Collected data entries:
┄┄┄┄┄┄

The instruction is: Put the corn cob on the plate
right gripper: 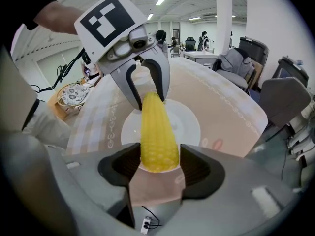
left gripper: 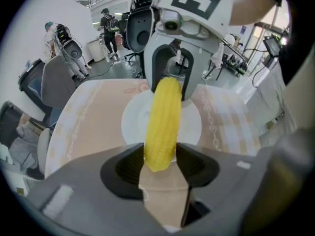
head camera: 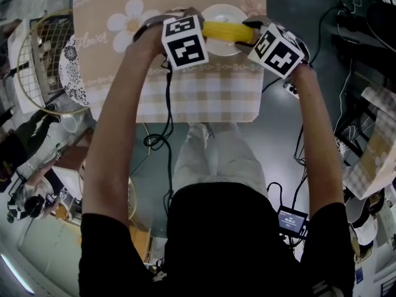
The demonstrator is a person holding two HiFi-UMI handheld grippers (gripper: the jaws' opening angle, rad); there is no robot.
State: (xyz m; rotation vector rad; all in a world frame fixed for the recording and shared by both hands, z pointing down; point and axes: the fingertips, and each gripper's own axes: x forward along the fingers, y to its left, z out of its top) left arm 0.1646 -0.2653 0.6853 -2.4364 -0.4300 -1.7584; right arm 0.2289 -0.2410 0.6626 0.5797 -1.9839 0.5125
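Observation:
A yellow corn cob (head camera: 228, 31) lies level between my two grippers, over a white plate (head camera: 224, 10) at the far side of the table. My left gripper (head camera: 206, 30) grips the cob's narrow tip (left gripper: 164, 122); its jaws touch the tip on both sides. My right gripper (head camera: 250, 33) is shut on the thick end (right gripper: 157, 132). In the left gripper view the right gripper (left gripper: 172, 80) faces me across the plate (left gripper: 133, 124). In the right gripper view the left gripper (right gripper: 147, 90) straddles the far end above the plate (right gripper: 189, 124). Whether the cob touches the plate I cannot tell.
The table wears a beige cloth (head camera: 198, 91) with flower print and a plaid border. A wire basket (head camera: 34, 60) and a patterned dish (head camera: 74, 73) sit off its left edge. Cables (head camera: 161, 135) trail on the floor. Chairs and people stand far behind.

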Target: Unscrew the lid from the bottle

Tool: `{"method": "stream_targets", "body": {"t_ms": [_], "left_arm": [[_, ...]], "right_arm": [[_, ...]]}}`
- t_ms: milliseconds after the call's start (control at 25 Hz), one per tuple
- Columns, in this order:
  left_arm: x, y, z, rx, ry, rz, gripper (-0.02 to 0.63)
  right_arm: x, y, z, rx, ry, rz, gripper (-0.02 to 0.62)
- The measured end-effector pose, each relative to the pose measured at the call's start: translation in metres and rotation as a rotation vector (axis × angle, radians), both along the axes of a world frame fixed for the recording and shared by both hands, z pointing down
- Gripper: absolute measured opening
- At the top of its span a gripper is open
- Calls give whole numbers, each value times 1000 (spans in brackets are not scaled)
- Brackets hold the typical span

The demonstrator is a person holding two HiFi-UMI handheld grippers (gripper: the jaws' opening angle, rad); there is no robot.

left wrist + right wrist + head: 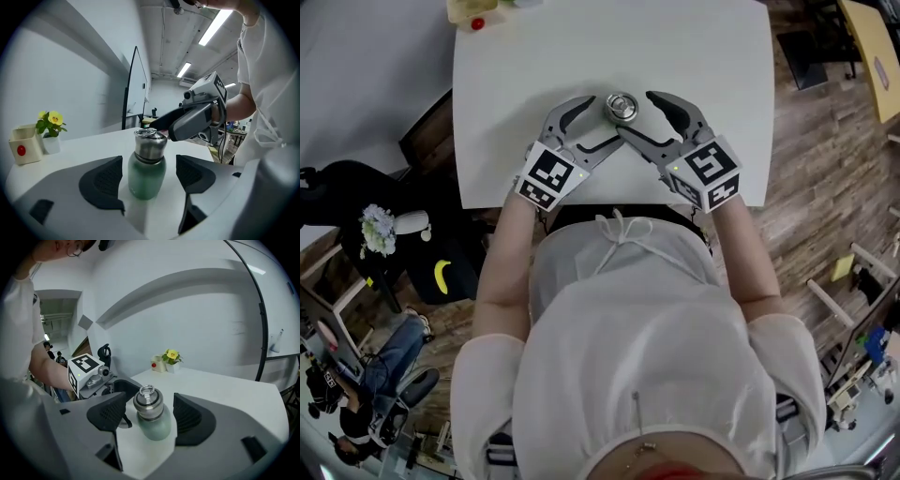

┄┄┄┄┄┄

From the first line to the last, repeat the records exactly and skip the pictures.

Result for this task:
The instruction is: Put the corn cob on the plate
right gripper: 
left gripper: 
head camera: 
The demonstrator is a person holding two HiFi-UMI handheld grippers (gripper: the jaws' opening angle, rad); there is no robot.
State: (xyz m; rotation vector rad; all in a world frame fixed for the recording and shared by both hands, z pointing down; point and axes: the fingertips, and each gripper's own axes: x forward along the fingers, y to its left, z out of its top) left arm 0.1646 -0.2653 0.6853 -2.4364 -0.4300 -1.7584; right arm 0.2289 -0.2410 0.6626 0.5797 -1.9839 0.5125
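Observation:
A yellow corn cob (head camera: 228, 31) lies level between my two grippers, over a white plate (head camera: 224, 10) at the far side of the table. My left gripper (head camera: 206, 30) grips the cob's narrow tip (left gripper: 164, 122); its jaws touch the tip on both sides. My right gripper (head camera: 250, 33) is shut on the thick end (right gripper: 157, 132). In the left gripper view the right gripper (left gripper: 172, 80) faces me across the plate (left gripper: 133, 124). In the right gripper view the left gripper (right gripper: 147, 90) straddles the far end above the plate (right gripper: 189, 124). Whether the cob touches the plate I cannot tell.
The table wears a beige cloth (head camera: 198, 91) with flower print and a plaid border. A wire basket (head camera: 34, 60) and a patterned dish (head camera: 74, 73) sit off its left edge. Cables (head camera: 161, 135) trail on the floor. Chairs and people stand far behind.
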
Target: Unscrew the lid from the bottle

Tool: `{"method": "stream_targets", "body": {"t_ms": [_], "left_arm": [[_, ...]], "right_arm": [[_, ...]]}}`
- t_ms: milliseconds after the call's start (control at 25 Hz), one per tuple
- Columns, in this order:
  left_arm: x, y, z, rx, ry, rz, gripper (-0.02 to 0.63)
  right_arm: x, y, z, rx, ry, rz, gripper (-0.02 to 0.62)
- The measured end-effector pose, each relative to the pose measured at the call's start: translation in metres and rotation as a rotation vector (axis × angle, radians), both along the axes of a world frame fixed for the recording and shared by both hands, z pointing down
- Gripper: absolute measured opening
- At the top of its span a gripper is open
- Calls give whole numbers, each value times 1000 (spans in brackets are not scaled)
- Brackets hold the typical span

The demonstrator is a person holding two HiFi-UMI handheld grippers (gripper: the jaws' opening angle, rad); there is no robot.

left wrist + right wrist + head: 

Nothing remains open in this exercise.